Subitement, tu as été hospitalisé dans cette clinique de surfacturation. Cet argent ne nous disait rien. Du jour le jour la fatigue s’installe,Nenan Dalanda été à côté. C’est elle qu’on appelé pour savoir comment tu te portais. Cela a fallu que ce numéro devienne immortel dans ma tête. Un jour, Maman appela Nenan Dalanda aussitôt, elle commence à pleurer juste pour dire que ton état de santé s’est aggravé. On décide de l’évacuer sur Labé.

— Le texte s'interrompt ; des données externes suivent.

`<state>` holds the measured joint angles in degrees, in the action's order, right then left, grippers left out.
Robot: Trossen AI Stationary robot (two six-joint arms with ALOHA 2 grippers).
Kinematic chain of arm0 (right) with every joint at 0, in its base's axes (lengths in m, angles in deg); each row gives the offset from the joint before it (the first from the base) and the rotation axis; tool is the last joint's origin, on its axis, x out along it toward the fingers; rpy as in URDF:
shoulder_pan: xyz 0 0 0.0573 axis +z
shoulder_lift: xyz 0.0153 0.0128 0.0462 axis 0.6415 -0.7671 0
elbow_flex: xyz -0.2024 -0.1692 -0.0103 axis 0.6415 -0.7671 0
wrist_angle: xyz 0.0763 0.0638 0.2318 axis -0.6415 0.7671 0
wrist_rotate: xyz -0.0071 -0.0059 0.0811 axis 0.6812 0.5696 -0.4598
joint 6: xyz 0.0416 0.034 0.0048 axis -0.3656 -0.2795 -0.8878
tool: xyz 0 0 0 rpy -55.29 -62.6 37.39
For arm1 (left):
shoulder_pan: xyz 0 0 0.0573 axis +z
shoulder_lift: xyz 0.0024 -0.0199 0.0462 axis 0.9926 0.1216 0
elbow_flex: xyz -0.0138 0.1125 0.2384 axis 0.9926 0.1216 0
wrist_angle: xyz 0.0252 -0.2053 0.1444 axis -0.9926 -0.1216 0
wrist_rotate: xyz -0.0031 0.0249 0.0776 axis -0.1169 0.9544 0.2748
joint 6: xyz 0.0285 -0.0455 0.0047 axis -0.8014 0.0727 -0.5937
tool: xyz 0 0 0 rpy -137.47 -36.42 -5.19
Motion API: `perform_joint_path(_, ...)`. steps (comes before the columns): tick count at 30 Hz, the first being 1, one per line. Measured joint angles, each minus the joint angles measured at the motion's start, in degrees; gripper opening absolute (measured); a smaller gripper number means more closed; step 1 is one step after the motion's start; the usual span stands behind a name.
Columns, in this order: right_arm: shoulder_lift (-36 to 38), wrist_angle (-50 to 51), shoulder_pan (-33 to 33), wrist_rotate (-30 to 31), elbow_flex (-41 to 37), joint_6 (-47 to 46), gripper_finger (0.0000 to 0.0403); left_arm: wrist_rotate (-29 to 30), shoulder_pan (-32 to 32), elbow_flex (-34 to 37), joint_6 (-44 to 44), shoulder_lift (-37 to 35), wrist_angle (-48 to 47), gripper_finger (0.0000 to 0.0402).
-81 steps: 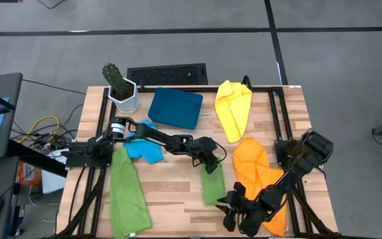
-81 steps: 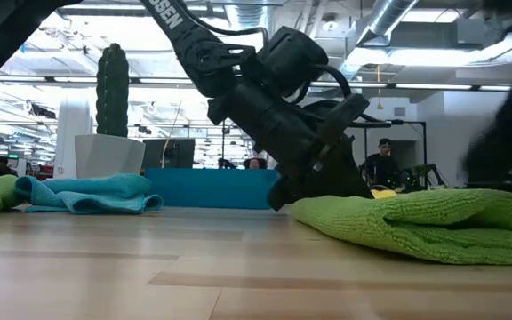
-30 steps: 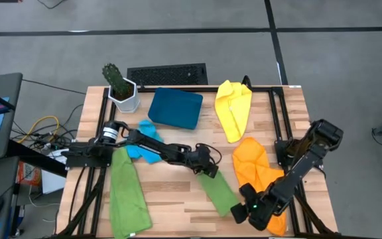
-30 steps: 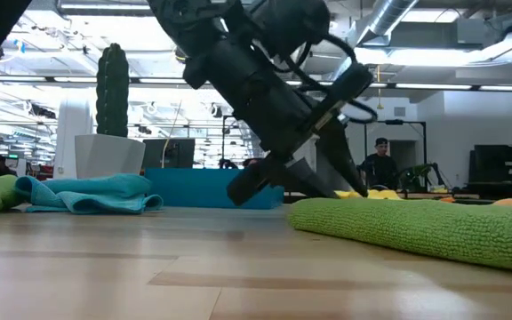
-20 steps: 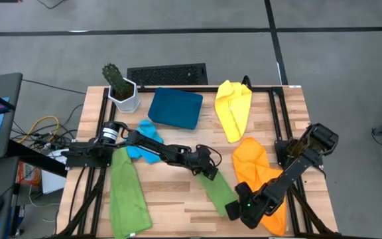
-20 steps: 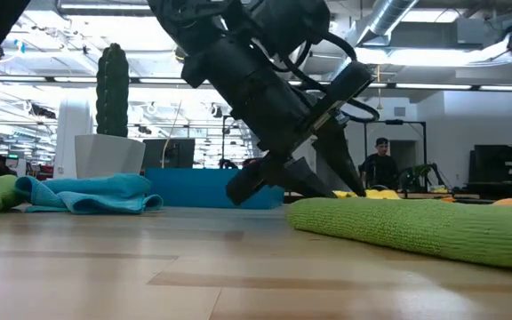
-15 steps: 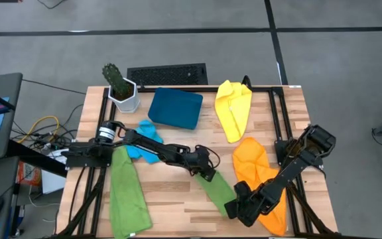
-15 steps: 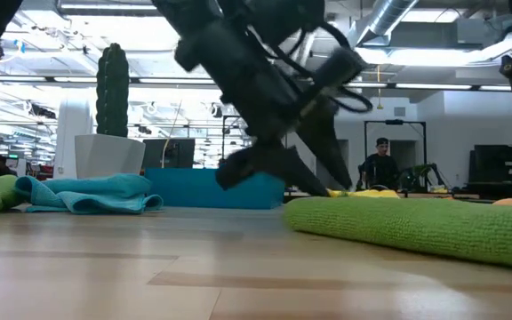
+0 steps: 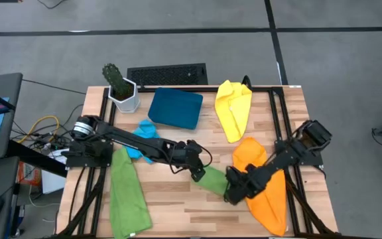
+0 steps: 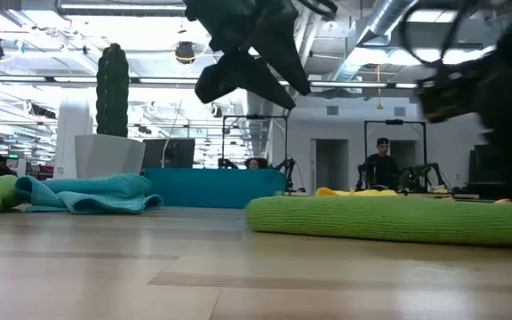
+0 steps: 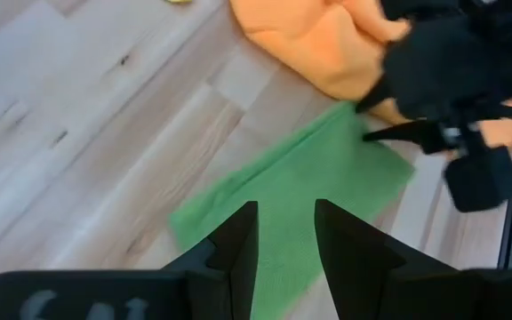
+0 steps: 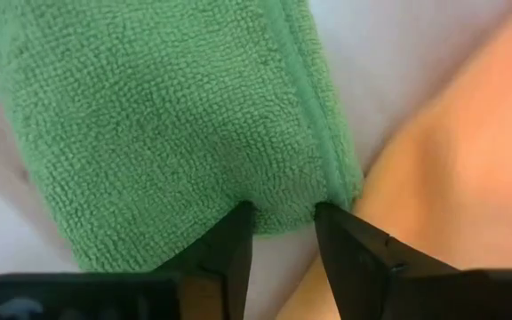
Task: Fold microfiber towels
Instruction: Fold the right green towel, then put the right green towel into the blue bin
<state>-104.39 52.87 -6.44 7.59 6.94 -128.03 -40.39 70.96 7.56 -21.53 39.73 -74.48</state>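
Note:
A folded green microfiber towel point(image 9: 212, 180) lies slantwise on the table's middle near part; it also shows in the low view point(image 10: 389, 220). My left gripper point(image 9: 194, 175) hangs open in the air above its far left end point(image 11: 285, 206), holding nothing. My right gripper point(image 9: 233, 193) points straight down at the towel's near right end, fingers apart point(image 12: 283, 212). An orange towel point(image 9: 265, 189) lies partly under the right arm. A yellow towel point(image 9: 234, 109), a sky-blue towel point(image 9: 141, 145) and a second green towel point(image 9: 127, 194) lie loose. My right gripper comes from above with one finger point(image 12: 235, 238) on either side of the green towel's hemmed end edge point(image 12: 278, 191), beside the orange towel. The towel lies flat on the table. Whether the fingers touch the cloth, I cannot tell.
A dark teal tray point(image 9: 176, 108) and a potted cactus point(image 9: 120, 89) stand at the far left. Black frame rails point(image 9: 277, 126) run along the table's right and left sides. Bare wood point(image 9: 171, 206) shows between the two green towels.
My left gripper has risen off the green towel's far end and drawn back a little toward the table's left. My right gripper has come from the near right corner toward the towel's near end, rolling its wrist, and its fingers have narrowed. The towel now lies flatter.

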Motion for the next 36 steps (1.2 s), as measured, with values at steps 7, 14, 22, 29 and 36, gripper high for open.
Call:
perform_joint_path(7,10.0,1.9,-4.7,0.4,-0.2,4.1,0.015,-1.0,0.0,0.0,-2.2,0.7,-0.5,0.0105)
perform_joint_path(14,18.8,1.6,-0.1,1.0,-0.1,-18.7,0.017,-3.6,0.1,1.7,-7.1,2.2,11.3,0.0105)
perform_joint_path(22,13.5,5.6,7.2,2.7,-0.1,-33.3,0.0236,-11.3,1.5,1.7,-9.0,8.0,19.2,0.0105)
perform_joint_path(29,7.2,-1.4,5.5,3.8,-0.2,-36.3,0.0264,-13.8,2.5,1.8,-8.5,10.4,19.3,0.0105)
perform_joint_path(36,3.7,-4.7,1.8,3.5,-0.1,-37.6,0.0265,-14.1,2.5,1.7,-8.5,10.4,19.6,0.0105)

Comme il aimé le dire, je souhaiterais être enterré chez moi. Papa rentre à la maison de la sorte, qu’il ne nous a pas quitté. Tout le monde commence à pleurer.
Quelques jours, son état de santé s’améliore et je croyais qu’il aller se remettre. Le dimanche 16 février 2003, c’est ce jour que les prémices de la mort lui arrivèrent. La famille s’occupa de lui jusqu’à la dernière minute. Dieu, c’est lui qui nous a crée et sa décision était que Papa allait partir. Le lundi 17 février 2003, à 04 heures j’ai dormait. Ce jour, je me réveille avec les cris de pleures. Je dis INNA LILAHI WA INNA ILYA RAJIHOUM Papa est partit. Diadia me console et pendant ce temps koto Abdoulaye lui aussi pleuré.
Pour les obsèques, il a eu des obsèques dignes avec l’armée et les citoyens de la région. C’est, ce jour que tout le quartier a cru que Papa avait fait sa formation en Libye. Décédé, Adjudant-chef avec une quarantaine bien sonnée. Tu resteras à jamais dans nos cœurs. La vie est ainsi faite. Toi, tu avais pris l’arme pour aider ton pays quand a moi, c’est la plume, koto Abdoulaye les ordinateurs, Diada Binta l’entreprenait, koto Boubacar le commerce sans oublier Ciré et Ibrahima Sory qui sont au collège. Les jours à venir, c’est-à-dire le 26 aout 2014. Je ferais ma même chose pour Maman elle aussi décédée six mois après toi. C’est ce qui confirme mon orphelinat. Papa merci. Surtout ne pleurez pas chers lecteurs, c’est Dieu qui a décidé ainsi que je sois Orphelin avec O majuscule. Tout croyant ne doit pas s’opposer au destin.